= EXERCISE AIM =
In the reply, include exactly the lines of the entries below from the first to the line with "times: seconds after", that line included.

━━━━━ DATA RECORDS

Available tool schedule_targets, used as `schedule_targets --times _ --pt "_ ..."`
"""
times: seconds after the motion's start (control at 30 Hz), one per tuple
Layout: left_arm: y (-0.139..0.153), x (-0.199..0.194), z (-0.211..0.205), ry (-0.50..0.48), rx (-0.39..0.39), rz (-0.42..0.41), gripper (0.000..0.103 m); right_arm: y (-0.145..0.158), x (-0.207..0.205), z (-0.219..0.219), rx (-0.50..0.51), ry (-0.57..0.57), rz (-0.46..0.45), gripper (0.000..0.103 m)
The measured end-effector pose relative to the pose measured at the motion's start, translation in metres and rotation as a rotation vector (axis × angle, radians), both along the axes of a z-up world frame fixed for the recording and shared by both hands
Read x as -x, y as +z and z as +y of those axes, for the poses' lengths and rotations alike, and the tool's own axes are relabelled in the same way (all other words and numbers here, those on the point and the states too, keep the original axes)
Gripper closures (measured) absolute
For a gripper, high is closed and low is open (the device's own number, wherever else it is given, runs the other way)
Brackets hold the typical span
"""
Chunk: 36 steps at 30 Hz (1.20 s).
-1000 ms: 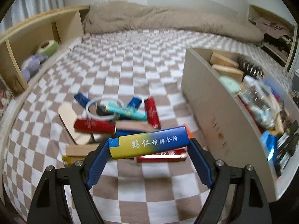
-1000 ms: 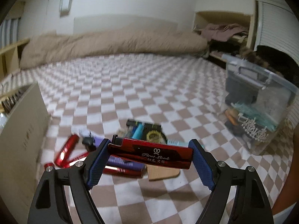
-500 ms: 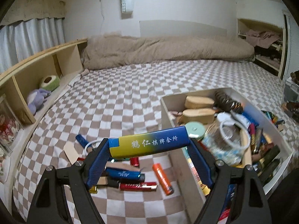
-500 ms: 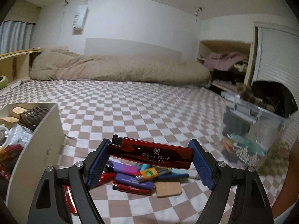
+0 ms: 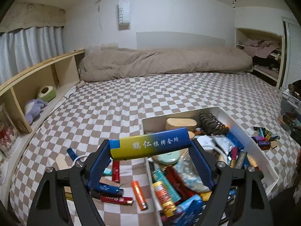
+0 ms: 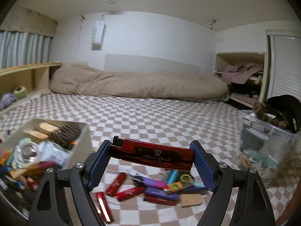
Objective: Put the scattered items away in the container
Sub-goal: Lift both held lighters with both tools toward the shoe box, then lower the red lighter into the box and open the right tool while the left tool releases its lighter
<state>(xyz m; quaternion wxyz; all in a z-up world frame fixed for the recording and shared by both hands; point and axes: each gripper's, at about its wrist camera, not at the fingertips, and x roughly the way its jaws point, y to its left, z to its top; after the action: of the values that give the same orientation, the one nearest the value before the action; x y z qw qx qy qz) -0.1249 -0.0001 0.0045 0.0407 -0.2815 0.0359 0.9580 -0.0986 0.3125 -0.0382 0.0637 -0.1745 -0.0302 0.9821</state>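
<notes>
Both my tongs lifted since earlier. Left gripper [image 5: 150,148] clamps blue-yellow lighter [image 5: 150,144] above white box [image 5: 242,131] edge. Right gripper [image 6: 151,157] clamps red lighter [image 6: 151,156] above lighter pile [image 6: 150,188] on checkered bedsheet [image 6: 150,116].

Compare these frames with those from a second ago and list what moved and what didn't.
Both hand-held grippers rose and swung toward the white box: the left now holds its blue-yellow lighter over its near end, the right lifted its red lighter. Both grips unchanged; the piles stayed put.
</notes>
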Motion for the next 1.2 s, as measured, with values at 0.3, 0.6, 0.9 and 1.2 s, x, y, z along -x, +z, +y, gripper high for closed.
schedule_targets --times 0.3,0.6,0.9,1.2 --pt "0.004 0.014 0.026 -0.047 -0.055 0.0 0.02 0.004 -0.003 -0.044 -0.022 0.159 -0.015 0.019" --pt "-0.004 0.011 0.017 -0.017 -0.156 -0.011 0.02 0.002 -0.005 -0.083 -0.031 0.278 -0.057 0.019" --pt "-0.019 0.005 0.019 -0.028 -0.138 -0.024 0.02 -0.006 0.005 -0.13 -0.06 0.401 -0.169 0.019" --pt "-0.026 0.003 0.02 -0.045 -0.138 -0.037 0.02 -0.02 0.015 -0.154 -0.13 0.454 -0.241 0.019"
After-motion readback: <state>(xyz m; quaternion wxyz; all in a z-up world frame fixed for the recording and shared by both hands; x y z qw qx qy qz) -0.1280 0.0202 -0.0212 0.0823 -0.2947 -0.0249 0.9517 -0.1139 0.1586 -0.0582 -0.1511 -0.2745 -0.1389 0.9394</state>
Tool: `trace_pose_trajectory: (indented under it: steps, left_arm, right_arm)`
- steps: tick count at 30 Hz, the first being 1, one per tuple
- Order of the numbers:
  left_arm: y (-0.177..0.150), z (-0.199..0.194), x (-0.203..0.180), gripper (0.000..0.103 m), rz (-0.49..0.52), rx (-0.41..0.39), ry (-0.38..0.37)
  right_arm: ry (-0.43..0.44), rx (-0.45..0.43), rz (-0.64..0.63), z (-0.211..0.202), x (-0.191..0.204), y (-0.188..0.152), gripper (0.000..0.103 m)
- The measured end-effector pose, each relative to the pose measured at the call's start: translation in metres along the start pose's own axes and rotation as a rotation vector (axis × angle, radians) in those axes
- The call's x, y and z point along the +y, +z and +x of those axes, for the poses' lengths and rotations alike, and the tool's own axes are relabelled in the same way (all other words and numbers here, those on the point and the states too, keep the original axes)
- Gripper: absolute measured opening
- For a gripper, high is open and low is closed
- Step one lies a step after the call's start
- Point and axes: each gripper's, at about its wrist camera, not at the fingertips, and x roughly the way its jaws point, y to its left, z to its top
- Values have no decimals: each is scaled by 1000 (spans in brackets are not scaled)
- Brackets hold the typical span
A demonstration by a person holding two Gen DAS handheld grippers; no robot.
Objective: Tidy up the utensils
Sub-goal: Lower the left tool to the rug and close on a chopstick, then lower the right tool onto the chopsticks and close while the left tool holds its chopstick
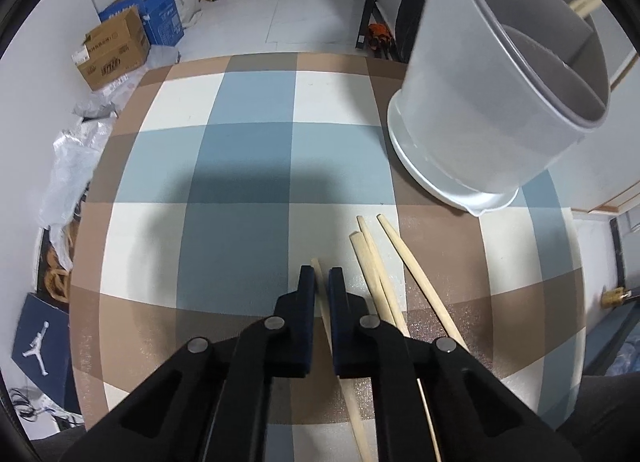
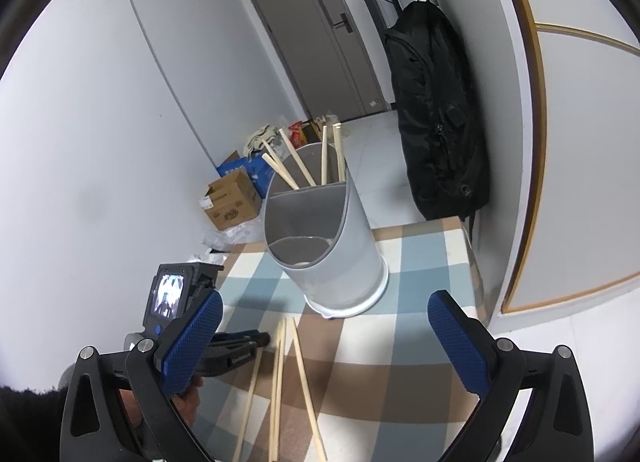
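Note:
My left gripper is low over the checked tablecloth, its jaws nearly closed around one wooden chopstick that lies on the cloth. Three more chopsticks lie just to its right. The grey divided utensil holder stands at the far right with several chopsticks in its back compartment; its front compartments look empty. My right gripper is wide open and empty, held above the table, looking down on the holder, the loose chopsticks and the left gripper.
Cardboard boxes and plastic bags sit on the floor beyond the table's left edge. A black bag hangs on the wall by the table's far right corner. A shoe box lies at lower left.

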Motion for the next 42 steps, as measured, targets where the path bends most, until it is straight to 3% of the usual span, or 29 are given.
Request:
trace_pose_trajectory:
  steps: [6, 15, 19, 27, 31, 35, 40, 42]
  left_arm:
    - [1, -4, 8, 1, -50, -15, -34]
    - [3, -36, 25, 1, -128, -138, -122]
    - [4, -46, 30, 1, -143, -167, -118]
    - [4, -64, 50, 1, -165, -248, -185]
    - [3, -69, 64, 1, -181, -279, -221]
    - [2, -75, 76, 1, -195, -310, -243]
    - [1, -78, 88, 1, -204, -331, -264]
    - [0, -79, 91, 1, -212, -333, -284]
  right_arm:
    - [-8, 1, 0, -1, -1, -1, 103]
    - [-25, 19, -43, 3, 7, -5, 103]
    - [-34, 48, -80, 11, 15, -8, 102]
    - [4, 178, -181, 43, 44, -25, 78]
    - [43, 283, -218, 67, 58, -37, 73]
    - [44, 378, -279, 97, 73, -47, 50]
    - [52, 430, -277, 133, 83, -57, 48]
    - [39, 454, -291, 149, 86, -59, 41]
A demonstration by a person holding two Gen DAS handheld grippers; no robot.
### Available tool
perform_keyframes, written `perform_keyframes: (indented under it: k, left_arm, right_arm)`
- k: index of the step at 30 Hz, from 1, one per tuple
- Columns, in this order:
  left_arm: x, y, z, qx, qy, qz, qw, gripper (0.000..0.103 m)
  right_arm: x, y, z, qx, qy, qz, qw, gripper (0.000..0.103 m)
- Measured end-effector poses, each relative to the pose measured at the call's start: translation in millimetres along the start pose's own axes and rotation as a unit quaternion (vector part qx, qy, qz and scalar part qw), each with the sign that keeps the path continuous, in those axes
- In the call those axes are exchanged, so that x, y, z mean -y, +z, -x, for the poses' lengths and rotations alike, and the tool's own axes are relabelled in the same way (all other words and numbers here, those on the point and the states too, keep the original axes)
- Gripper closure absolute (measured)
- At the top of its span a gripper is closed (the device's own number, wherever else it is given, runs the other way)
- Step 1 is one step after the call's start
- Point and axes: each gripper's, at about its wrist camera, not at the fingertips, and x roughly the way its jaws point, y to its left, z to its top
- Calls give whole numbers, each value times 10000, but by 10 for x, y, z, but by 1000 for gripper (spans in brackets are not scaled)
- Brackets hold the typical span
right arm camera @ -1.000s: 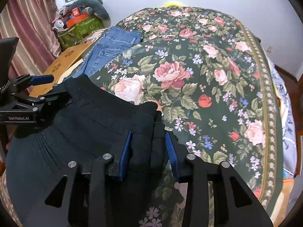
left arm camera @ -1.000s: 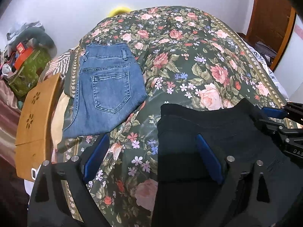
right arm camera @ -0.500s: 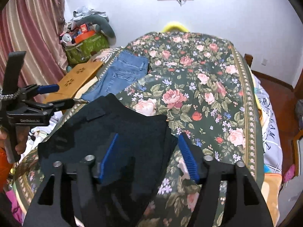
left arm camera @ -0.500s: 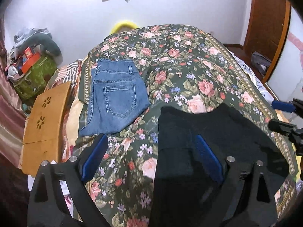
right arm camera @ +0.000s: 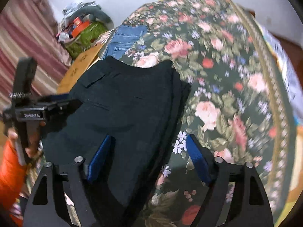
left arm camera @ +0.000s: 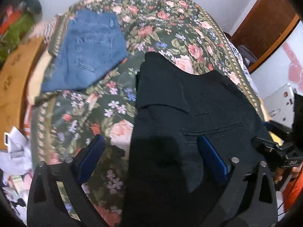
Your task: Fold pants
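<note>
The black pants point(left arm camera: 181, 102) lie folded on the floral bedspread point(left arm camera: 170, 28), with a back pocket showing; they also show in the right wrist view point(right arm camera: 121, 102). My left gripper point(left arm camera: 151, 151) is open, its jaws wide, above the near left edge of the pants. My right gripper point(right arm camera: 147, 151) is open above their near right edge. Neither gripper holds any cloth. Each gripper shows at the edge of the other's view.
Folded blue jeans point(left arm camera: 89, 49) lie on the bed at the far left, also in the right wrist view point(right arm camera: 125, 37). A wooden lap table point(left arm camera: 15, 79) and a green bag with clutter point(right arm camera: 83, 36) stand left of the bed. A wooden door point(left arm camera: 265, 19) is at the right.
The right gripper let go of the pants and opened. Both grippers first pulled back, then came lower and closer over the near edge of the pants.
</note>
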Motion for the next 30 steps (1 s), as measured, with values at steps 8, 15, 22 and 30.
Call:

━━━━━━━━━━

= SOLUTION =
Available tool schedule_targets, used as `schedule_targets --times _ --pt "_ ..."`
"""
times: seconds after the motion's start (control at 30 Hz), one per tuple

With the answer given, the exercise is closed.